礼拜结束,人们纷纷起座离开教堂,今天的这件事或许能成为他们茶余饭后的一点谈资;迈尔斯依然坐在长椅上,目光呆滞地看着教堂天花板上五颜六色的水晶玻璃。
迈尔斯被巴里的一番话深深地刺痛了,他瞬间被巴里从圣洁的天堂拖回了脏乱差一应俱全的贫民区:他和巴里是如此的相似——其实整个贫民区的居民差不多都是这个样,大家试图逃离生活却又不得不屈服于生活,每天像僵尸一样木然地工作,挣取微薄的薪水补贴家用;有些人最终放弃了自己,选择抽烟酗酒或者干脆了结自己毫无意义的生命;剩下的人只是为了活着而活着,根本不知道明天在哪里,于是只得将自己最后的一点希望寄托在那个虚无缥缈的上帝身上。上帝解决了了无数人的信仰需求,但他真的能把自己从困境中解脱出来吗?迈尔斯陷入了痛苦的沉思,却又得不出任何令人宽慰的答案。

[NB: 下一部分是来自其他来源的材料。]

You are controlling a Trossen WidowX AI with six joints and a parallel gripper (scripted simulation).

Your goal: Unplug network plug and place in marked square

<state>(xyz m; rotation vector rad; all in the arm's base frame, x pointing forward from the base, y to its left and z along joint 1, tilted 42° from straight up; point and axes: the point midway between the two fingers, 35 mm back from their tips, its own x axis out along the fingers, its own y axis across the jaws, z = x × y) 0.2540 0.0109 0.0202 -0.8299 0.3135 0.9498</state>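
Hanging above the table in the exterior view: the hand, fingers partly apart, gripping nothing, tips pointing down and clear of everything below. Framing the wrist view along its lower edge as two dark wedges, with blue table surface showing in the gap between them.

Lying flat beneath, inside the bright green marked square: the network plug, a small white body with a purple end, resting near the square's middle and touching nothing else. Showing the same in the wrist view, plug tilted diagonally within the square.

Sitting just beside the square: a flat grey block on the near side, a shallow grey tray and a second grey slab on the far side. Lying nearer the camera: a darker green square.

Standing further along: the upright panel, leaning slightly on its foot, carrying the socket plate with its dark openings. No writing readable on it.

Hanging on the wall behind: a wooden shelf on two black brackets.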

“嘿,孩子,你为什么如此沮丧,遇到什么不顺了吗?”迈尔斯突然感到一阵慈祥的声音传入他的耳朵,抬头一看,正是那个刚刚主持礼拜的神父。
“神父先生,我在想一件事:上帝真的存在吗?——或者说,上帝真的能拯救我们吗?”迈尔斯用双手抱着脑袋,不停地揉搓着自己已经蓬乱不堪的头发。

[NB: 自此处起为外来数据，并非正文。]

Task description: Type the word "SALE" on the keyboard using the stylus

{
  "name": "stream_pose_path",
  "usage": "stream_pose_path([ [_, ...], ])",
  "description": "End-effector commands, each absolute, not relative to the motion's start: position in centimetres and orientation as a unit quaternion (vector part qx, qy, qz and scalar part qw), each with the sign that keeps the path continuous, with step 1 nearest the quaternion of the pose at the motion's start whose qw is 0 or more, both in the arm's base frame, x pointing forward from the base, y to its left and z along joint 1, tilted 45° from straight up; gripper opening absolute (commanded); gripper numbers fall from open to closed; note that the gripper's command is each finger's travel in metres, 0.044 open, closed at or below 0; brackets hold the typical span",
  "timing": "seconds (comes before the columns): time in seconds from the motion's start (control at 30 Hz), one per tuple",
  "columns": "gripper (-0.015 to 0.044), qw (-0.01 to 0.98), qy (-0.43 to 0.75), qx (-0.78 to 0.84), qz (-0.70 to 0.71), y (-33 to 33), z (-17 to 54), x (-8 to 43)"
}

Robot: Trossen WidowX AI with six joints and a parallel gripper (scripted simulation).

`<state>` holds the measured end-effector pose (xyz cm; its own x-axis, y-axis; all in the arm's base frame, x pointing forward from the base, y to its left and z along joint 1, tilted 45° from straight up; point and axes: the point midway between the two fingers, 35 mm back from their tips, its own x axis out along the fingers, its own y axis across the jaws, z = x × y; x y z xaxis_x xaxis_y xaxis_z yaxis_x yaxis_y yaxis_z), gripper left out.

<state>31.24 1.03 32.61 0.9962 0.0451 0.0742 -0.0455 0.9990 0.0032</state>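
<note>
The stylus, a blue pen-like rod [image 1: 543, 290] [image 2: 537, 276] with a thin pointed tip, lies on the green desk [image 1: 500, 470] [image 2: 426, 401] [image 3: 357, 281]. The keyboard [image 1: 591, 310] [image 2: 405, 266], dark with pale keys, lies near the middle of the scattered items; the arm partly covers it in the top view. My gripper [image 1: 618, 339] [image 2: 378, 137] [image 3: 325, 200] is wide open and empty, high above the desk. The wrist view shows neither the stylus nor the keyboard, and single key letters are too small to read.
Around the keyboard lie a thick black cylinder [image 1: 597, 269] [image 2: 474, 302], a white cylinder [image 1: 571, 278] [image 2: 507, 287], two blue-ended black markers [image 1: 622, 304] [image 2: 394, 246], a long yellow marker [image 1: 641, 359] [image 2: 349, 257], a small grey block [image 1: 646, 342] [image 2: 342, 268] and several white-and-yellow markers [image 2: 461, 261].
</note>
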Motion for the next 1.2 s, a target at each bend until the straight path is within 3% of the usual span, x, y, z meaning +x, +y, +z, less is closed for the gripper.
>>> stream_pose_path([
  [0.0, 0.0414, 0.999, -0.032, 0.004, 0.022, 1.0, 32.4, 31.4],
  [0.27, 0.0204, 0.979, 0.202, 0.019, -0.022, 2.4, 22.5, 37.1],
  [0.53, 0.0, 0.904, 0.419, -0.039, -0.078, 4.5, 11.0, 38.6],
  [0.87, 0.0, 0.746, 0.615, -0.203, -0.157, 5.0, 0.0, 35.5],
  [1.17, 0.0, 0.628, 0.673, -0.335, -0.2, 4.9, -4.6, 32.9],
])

“孩子,”神父缓缓地说道。“上帝存在与否,实际取决于你自己,上帝能否拯救你,实际也取决于你自己。每个人都有权利仰望星空,每个人都有资格获得上帝的拯救,重要的是你是否想要不断追寻。”迈尔斯若有所思地点点头。
“孩子,拿着这个。”神父从自己的脖子上解下一个银色的十字架,把它塞到迈尔斯手里。迈尔斯感到有些受宠若惊,想要把它推回去,神父却把这个十字架用力按在他的手心里。
“记住,孩子,拯救你的既是上帝,也是你自己;天堂既在遥不可及的远方,也在近在咫尺的眼前。相信吧,灰色的现实终会改变,耶稣的光辉将会洒满人间……”神父的话在迈尔斯的脑中不停回荡。迈尔斯仰头看向上方,他突然看到教堂天花板照射进来的阳光越来越亮,他浑身一震,突然发现自己又回到了现实。教堂嘹亮的圣歌被沉闷的引擎轰鸣代替,他依然被一团白色催泪瓦斯烟雾笼罩,但他的心中早已充满力量。

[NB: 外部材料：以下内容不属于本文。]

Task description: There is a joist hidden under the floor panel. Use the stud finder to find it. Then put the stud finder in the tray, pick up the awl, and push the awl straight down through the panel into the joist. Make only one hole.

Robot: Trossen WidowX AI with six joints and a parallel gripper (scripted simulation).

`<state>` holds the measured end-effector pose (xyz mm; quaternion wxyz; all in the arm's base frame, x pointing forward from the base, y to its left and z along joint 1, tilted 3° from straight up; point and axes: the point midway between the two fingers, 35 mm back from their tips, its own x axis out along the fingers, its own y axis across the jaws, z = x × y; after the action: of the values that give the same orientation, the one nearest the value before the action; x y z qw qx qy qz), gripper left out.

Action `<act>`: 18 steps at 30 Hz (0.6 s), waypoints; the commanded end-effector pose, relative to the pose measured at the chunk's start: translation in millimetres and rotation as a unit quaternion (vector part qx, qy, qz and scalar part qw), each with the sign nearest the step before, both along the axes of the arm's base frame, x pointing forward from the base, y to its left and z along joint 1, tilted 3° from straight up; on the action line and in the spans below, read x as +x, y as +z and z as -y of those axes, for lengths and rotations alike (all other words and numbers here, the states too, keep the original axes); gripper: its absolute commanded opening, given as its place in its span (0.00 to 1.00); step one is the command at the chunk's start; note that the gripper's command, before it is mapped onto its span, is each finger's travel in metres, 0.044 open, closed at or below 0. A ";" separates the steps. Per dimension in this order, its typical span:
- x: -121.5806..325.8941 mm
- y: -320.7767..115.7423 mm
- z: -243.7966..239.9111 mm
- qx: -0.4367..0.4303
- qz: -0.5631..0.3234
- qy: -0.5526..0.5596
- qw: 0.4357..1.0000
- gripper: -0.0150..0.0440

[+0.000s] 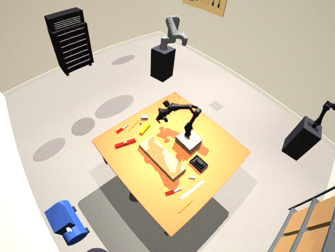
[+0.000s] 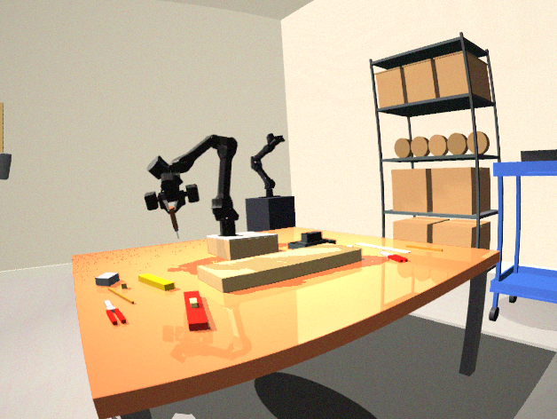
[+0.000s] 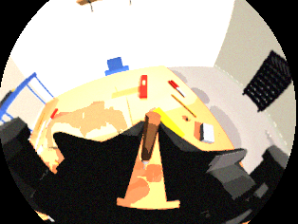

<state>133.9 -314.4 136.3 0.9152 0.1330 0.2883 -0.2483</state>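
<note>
My gripper (image 1: 159, 119) (image 2: 171, 207) (image 3: 151, 124) is shut on the awl (image 2: 174, 220) (image 3: 150, 136), high above the table behind the panel's left end in the exterior view. The awl's brown handle is between the fingers and its thin metal tip points down, somewhat tilted. The pale floor panel (image 1: 162, 160) (image 2: 287, 266) lies flat on the table, clear of the awl, with shadows across its top. I cannot make out any hole or the joist. The black stud finder (image 1: 199, 162) (image 2: 311, 237) sits in the black tray (image 1: 202, 169) (image 2: 295, 245) beside the arm's base.
A yellow block (image 1: 144, 129) (image 2: 156, 281) (image 3: 170, 123), a red level (image 1: 125, 142) (image 2: 195, 315) (image 3: 143, 90) and a small grey-white block (image 1: 144, 117) (image 2: 106, 279) (image 3: 207, 133) lie near the panel's left end. The white-topped base block (image 1: 185, 141) (image 2: 254, 245) stands behind the panel.
</note>
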 end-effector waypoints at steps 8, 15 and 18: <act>-30.9 30.3 -17.4 -0.081 0.115 -0.022 0.990 0.25; -6.6 22.4 -12.7 -0.064 0.070 0.004 0.995 0.25; 2.3 18.4 -13.0 -0.045 0.063 0.003 0.997 0.25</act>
<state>126.2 -299.9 154.8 0.9396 0.1018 0.2062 -0.2534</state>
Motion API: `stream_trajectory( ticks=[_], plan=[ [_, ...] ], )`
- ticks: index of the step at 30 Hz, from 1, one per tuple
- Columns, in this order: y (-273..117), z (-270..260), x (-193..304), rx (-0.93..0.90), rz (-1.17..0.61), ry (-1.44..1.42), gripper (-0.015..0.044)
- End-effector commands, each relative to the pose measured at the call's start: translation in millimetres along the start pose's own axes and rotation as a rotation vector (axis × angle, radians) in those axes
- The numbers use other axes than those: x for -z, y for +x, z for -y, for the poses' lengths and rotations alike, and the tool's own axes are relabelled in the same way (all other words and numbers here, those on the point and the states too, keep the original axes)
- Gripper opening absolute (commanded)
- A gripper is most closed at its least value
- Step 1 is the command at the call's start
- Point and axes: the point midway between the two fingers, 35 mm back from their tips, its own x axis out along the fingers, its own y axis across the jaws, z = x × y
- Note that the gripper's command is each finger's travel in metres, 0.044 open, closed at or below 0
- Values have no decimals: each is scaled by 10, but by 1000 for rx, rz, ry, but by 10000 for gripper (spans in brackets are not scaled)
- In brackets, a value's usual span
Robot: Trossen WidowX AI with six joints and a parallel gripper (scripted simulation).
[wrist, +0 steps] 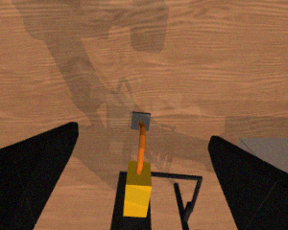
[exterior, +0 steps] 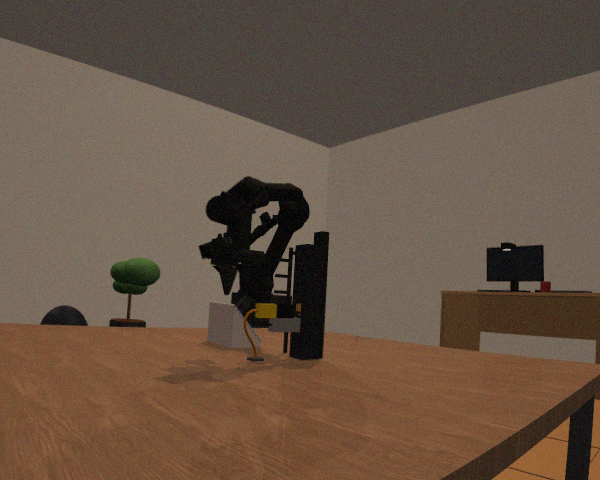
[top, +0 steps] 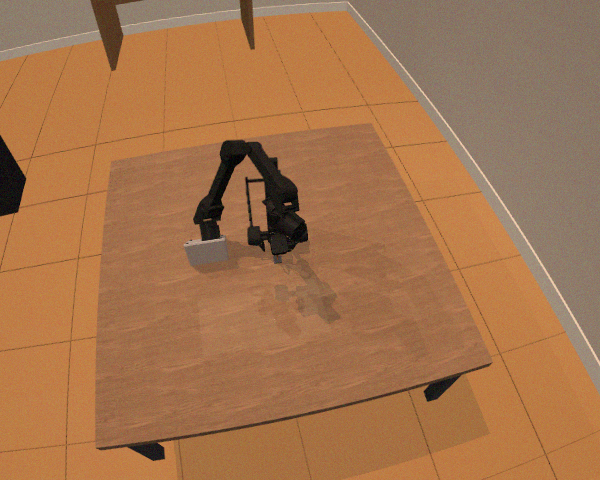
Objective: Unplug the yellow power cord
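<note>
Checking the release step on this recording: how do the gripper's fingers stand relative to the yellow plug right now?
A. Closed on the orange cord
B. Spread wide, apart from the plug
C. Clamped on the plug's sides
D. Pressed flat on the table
B: in the wrist view both fingers stand far out on either side of the yellow plug, with bare gaps between, so the gripper is open and holds nothing.

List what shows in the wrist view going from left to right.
Left finger → yellow plug with its orange cord → black frame → right finger → grey box at the right edge.
</note>
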Motion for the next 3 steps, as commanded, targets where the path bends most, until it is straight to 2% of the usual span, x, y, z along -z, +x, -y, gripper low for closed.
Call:
stream_trajectory(
  ticks=[1,3],
  plan=[
    [5,9,-8,6,0,-2,440],
    [5,9,-8,6,0,-2,440]
  ],
)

迈尔斯再次起身,他感到自己的心沉静了下来,再也听不见任何声音;周围的东西似乎都模糊了下来,只有那个小小的摄像头在他的眼中格外清晰,发出耀眼的光芒。没有迟疑,没有恐惧,迈尔斯手中的手枪最后一次爆发出怒火。这一发子弹是如此精准,机器人看似无法击中的摄像头被瞬间贯穿,摄像头里的玻璃碎渣和零件碎片四散飞溅。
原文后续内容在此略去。